**TASK ITEM:** Without omitting anything, write out the listing below precisely.

--- START ---

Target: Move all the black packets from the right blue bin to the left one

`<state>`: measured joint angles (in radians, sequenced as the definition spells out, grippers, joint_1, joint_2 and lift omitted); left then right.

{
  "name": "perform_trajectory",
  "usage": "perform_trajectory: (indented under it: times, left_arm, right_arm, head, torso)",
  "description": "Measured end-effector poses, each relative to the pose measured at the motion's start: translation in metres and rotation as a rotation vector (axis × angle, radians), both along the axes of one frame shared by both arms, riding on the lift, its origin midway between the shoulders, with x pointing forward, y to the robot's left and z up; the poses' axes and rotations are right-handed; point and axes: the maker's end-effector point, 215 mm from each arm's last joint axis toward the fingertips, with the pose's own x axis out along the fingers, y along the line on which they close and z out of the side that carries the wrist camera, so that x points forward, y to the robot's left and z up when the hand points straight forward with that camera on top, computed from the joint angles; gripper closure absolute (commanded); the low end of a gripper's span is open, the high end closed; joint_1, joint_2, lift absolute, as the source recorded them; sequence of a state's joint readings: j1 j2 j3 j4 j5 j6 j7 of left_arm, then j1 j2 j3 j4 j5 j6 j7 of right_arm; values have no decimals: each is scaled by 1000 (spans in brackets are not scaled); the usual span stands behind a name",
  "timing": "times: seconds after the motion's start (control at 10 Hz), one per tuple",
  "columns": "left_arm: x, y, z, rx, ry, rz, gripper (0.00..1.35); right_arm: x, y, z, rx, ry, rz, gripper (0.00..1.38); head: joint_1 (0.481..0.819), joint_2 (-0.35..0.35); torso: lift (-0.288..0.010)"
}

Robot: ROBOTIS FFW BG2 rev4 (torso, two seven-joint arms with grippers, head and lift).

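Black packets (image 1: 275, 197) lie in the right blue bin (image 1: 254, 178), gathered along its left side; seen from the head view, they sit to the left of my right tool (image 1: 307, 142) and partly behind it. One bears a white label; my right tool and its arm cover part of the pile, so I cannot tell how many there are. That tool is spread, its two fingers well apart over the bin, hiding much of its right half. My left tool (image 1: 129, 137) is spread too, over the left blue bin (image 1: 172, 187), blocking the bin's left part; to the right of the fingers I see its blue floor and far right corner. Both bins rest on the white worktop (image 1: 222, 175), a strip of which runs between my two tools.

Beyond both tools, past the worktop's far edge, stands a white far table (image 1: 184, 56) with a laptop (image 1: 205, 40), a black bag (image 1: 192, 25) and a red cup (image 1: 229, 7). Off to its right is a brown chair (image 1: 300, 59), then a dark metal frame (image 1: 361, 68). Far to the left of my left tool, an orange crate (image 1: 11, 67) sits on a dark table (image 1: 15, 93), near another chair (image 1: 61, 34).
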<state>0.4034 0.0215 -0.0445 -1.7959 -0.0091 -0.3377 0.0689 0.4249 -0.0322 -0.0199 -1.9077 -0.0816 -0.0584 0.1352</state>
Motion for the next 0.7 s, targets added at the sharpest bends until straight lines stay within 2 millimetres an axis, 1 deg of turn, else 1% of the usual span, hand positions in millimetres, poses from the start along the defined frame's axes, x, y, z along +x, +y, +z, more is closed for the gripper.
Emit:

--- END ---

**RESPONSE FOR THIS EXERCISE:**
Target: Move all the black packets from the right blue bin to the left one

`<state>`: measured joint angles (in radians, sequenced as the definition spells out, grippers, joint_1, joint_2 and lift omitted); left then right.

{
  "name": "perform_trajectory",
  "usage": "perform_trajectory: (indented under it: times, left_arm, right_arm, head, torso)",
  "description": "Measured end-effector poses, each relative to the pose measured at the motion's start: translation in metres and rotation as a rotation vector (axis × angle, radians), both along the axes of one frame shared by both arms, riding on the lift, its origin midway between the shoulders, with x pointing forward, y to the robot's left and z up; the poses' axes and rotations are right-handed; point and axes: the maker's end-effector point, 215 mm from each arm's last joint axis toward the fingertips, with the pose's own x axis out along the fingers, y along the line on which they close and z out of the side that carries the wrist camera, so that x points forward, y to the robot's left and z up when the hand points straight forward with that camera on top, computed from the joint angles; gripper closure absolute (commanded); the low end of a gripper's span is open, the high end closed; joint_1, joint_2, lift absolute, as the source recorded them; sequence of a state's joint readings: j1 j2 j3 j4 j5 j6 j7 of left_arm, then j1 j2 j3 j4 j5 j6 j7 of right_arm; values have no decimals: each is scaled by 1000 (spans in brackets are not scaled); the usual span stands behind a name",
  "timing": "times: seconds after the motion's start (control at 10 Hz), one per tuple",
  "columns": "left_arm: x, y, z, rx, ry, rz, gripper (0.00..1.35); right_arm: x, y, z, rx, ry, rz, gripper (0.00..1.38); head: joint_1 (0.481..0.819), joint_2 (-0.35..0.35); torso: lift (-0.288..0.010)"
}

Robot: ROBOTIS FFW BG2 rev4 (torso, two seven-joint arms with grippers, head and lift).

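Black packets (image 1: 275, 197) lie in the right blue bin (image 1: 254, 178), gathered along its left side; seen from the head view, they sit to the left of my right tool (image 1: 307, 142) and partly behind it. One bears a white label; my right tool and its arm cover part of the pile, so I cannot tell how many there are. That tool is spread, its two fingers well apart over the bin, hiding much of its right half. My left tool (image 1: 129, 137) is spread too, over the left blue bin (image 1: 172, 187), blocking the bin's left part; to the right of the fingers I see its blue floor and far right corner. Both bins rest on the white worktop (image 1: 222, 175), a strip of which runs between my two tools.

Beyond both tools, past the worktop's far edge, stands a white far table (image 1: 184, 56) with a laptop (image 1: 205, 40), a black bag (image 1: 192, 25) and a red cup (image 1: 229, 7). Off to its right is a brown chair (image 1: 300, 59), then a dark metal frame (image 1: 361, 68). Far to the left of my left tool, an orange crate (image 1: 11, 67) sits on a dark table (image 1: 15, 93), near another chair (image 1: 61, 34).
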<state>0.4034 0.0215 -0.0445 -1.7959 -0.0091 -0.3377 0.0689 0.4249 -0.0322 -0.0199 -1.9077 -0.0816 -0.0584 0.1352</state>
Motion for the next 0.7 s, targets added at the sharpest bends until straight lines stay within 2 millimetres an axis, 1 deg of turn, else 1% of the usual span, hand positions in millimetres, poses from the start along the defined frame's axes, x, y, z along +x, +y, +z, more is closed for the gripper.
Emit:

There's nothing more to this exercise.